What is Medicaid Called in Tennessee and what Department is Responsible for Addiction Treatment in the State?
Medicaid in Tennessee is called TennCare. According to a recent study, well over 65% of all addiction treatment centers in Tennessee accept Medicaid. That number is growing about .1% every year, with a total of 297 facilities treating SUD in Tennessee.
In Tennessee, some mental health and substance abuse services are separated out from TennCare under the umbrella of the Behavioral Health Safety Net. BHSN serves over 32,000 people with community-based behavioral health support a year. There are 153 BHSN locations throughout Tennessee.
Tennessee’s Department of Mental Health and Substance Abuse Services (TDMHSAS) oversees all addiction treatment services in the state, from residential to intensive outpatient.
Tenncare operates within a network of Managed Care Organizations. The main MCOs in Tennessee that administer Medicaid benefits are Wellpoint, BlueCare and UnitedHealthcare.
What Addiction Treatment Services are Covered in Tennessee Under TennCare?
TennCare services include:
Inpatient treatment
Residential treatment
Outpatient treatment
TennCare also provides free addiction treatment services for uninsured individuals, under a program called BHSN. It is not affiliated with Medicaid. According to the BHSN Provider Manual, BHSN services include:
Assessment and evaluation
psychological testing evaluation services
individual therapy
group therapy
psychosocial rehabilitation
peer support
case management
transportation
psychiatric medication management
administration of long acting injectables
labs related to medication management
What are the Most Commonly Used Medicaid CPT Codes for Addiction Treatment in Tennessee for TennCare?

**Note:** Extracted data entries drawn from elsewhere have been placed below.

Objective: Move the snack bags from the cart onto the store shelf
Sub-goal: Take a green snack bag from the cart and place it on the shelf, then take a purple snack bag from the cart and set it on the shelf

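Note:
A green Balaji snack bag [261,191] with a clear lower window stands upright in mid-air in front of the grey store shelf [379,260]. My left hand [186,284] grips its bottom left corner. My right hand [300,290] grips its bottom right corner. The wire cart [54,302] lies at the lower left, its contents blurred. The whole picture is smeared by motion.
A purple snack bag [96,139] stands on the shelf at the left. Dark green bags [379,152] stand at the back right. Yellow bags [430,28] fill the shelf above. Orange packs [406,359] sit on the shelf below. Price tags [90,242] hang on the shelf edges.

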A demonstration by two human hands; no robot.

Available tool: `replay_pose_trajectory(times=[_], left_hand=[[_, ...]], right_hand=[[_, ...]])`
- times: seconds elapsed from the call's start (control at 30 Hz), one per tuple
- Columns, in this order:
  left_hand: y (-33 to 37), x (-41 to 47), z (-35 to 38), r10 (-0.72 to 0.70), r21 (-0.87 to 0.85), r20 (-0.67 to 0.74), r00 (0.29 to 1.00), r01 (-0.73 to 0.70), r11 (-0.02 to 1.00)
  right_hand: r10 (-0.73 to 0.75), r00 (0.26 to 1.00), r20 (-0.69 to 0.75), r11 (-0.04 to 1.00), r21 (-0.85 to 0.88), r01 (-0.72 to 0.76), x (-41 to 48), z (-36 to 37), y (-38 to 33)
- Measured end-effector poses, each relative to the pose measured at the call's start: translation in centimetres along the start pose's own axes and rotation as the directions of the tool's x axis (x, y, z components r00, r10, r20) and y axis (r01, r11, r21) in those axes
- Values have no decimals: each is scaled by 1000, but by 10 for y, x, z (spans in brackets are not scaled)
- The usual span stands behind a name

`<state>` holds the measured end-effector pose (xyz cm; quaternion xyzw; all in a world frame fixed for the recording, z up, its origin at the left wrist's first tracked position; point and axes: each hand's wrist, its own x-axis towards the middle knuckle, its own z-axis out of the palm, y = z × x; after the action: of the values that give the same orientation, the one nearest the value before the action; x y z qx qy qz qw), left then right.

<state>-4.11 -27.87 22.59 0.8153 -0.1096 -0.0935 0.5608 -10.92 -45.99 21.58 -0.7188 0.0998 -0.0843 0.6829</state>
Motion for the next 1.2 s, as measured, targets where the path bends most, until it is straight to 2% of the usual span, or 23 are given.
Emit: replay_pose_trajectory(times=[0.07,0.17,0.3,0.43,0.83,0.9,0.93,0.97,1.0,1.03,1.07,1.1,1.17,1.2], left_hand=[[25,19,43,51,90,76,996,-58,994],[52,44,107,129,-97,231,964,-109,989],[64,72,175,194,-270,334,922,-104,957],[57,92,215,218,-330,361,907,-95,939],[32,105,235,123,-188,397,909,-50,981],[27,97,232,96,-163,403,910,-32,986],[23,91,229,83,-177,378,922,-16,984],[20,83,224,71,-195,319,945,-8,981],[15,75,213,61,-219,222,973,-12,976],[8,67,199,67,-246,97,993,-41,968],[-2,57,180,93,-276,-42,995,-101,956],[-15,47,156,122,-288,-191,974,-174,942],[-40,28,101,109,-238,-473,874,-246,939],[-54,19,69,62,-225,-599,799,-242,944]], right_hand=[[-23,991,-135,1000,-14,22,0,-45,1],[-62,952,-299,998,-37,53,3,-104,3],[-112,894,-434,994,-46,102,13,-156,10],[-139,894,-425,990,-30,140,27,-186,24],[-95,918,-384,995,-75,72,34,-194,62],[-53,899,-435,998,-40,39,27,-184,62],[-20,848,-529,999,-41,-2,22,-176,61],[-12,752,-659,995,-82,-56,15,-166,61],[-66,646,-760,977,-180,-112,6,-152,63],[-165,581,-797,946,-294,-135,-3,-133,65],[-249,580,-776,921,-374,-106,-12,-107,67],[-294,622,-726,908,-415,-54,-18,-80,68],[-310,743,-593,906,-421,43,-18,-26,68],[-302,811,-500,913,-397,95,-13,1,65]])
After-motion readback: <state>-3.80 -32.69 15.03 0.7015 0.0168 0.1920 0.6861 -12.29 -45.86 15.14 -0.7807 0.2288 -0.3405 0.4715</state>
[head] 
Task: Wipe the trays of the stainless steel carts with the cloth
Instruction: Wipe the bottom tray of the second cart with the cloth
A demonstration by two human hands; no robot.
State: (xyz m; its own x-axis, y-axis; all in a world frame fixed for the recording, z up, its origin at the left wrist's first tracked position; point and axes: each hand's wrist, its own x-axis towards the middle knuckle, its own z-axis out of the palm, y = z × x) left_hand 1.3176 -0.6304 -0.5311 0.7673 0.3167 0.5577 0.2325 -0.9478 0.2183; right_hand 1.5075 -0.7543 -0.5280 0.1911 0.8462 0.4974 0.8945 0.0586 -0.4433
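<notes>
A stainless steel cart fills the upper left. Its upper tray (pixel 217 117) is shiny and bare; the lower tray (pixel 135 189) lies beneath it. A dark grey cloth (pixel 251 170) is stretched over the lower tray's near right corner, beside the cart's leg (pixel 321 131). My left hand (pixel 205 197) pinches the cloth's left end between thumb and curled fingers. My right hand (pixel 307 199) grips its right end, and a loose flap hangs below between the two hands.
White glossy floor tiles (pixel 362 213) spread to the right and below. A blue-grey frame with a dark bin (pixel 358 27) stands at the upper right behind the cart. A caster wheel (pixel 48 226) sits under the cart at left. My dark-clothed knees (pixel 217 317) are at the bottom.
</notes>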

Some of the most commonly used CPT codes for addiction treatment delivered via Medicaid to patients in Tennessee include:
Naltrexone, initial visit codes, 99201 – 99205
Naltrexone, subsequent visit codes, 99211 – 99215
Suboxone/buprenorphine – Comprehensive Medication services, (Subsequent visit) - H2010
Suboxone/buprenorphine – Comprehensive Medication services, (Initial visit) - H2010U1
Naltrexone initial visit codes 99201 - 99205
Naltrexone subsequent visit codes 99211 - 99215
Psychiatric diagnostic evaluation (with no medical services) - 90791
Psychiatric diagnostic evaluation (with medical services) - 90792
Psychological testing evaluation service - 96130
Psychotherapy, 60 minutes - 90837
Psychotherapy, 45 minutes - 90834
Psychotherapy, 30 minutes - 90832
Family/couple psychotherapy - 90847
Group psychotherapy - 90853
Drug screen with brief intervention (SBI) services, 15 - 30 minutes - 99408
Drug screen with brief intervention (SBO) services, 30 minutes - 99409
Drug screen only - H0049
Alcohol and/or drug abuse services, all-inclusive case rate, H0047
Individual psychosocial rehabilitation - H2017
Group psychosocial rehabilitation session - H2017HQ
Individual peer support session, 15 minutes, maxim of 4 per person on a single day - H0038
Group peer support session, 15 minutes, maximum of 24 units per person within a single day - H0038HQ
Case management - T1016
Non-emergency transportation, per diem - T2002
Non-emergency transportation, encounter/trip - T2003
Non-emergency transport bus - A0110
Psychiatric medication management: Office or outpatient evaluation and management - 99211
Psychiatric medication management: requiring history and/or examination, 10-19 mins - 99212
Psychiatric Medication management: requiring history and/or examination, 20-29 mins - 99213
Psychiatric Medication management: requiring history and/or examination, 30-29 minutes - 99214
Psychiatric medication management: requiring history and/or examination, 40-54 minutes - 99215
Mediation training and support, 15 minutes - H0034
Long acting injectable, therapeutic - 96372
Family support sessions with a CFSS, 15 minutes, maximum 8 per person or family on a single day of service - H2014
How is Eligibility Determined for Addiction Treatment Medicaid Services in Tennessee?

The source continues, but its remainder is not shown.